Pull each line containing "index" from the data.

◆ ◆ ◆

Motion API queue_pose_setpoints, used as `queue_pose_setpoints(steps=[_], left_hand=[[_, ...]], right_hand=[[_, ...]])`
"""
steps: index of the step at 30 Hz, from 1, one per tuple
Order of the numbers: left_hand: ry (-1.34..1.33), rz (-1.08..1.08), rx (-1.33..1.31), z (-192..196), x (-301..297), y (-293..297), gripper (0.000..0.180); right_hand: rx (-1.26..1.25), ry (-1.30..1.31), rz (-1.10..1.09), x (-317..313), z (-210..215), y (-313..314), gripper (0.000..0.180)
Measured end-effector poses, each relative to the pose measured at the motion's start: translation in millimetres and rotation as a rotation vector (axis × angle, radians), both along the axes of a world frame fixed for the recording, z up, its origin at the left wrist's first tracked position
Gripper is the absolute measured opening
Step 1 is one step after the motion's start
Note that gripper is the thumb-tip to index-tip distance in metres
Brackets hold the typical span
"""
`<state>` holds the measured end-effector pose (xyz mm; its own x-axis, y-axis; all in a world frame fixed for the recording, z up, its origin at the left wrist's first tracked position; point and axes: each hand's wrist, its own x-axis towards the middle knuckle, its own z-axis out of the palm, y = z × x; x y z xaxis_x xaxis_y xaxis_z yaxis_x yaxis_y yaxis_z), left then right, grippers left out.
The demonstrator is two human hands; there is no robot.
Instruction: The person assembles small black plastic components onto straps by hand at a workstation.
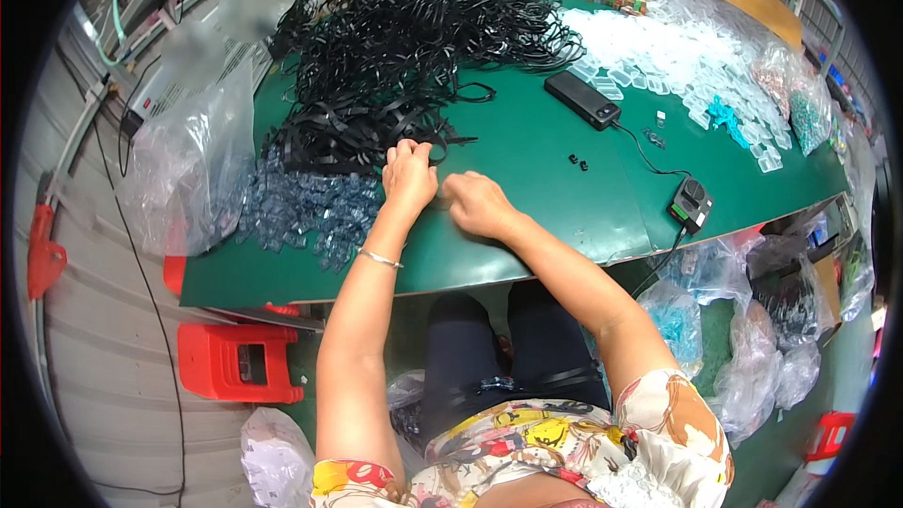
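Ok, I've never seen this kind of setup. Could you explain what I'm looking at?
There's no machine: the left grip and right grip are simply bare human hands. The single picture comes from a wide fisheye camera worn on the head, looking down, so straight edges bend.

On the green table lie tangled black straps toward the far side, blue-grey pieces nearer on the left, and clear pieces on the far right. A black box lies right of centre.

The left grip is at the straps' near edge; the right is curled beside it. Whether either holds something small, I can't tell.
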<state>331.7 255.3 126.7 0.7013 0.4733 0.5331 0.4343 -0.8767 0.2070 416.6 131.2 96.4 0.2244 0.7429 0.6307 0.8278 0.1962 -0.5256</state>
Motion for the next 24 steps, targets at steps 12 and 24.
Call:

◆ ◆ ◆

▶ **RESPONSE BOX**:
steps: index of the step at 30 Hz, from 1, one per tuple
Note that gripper is the thumb-tip to index-tip distance in metres

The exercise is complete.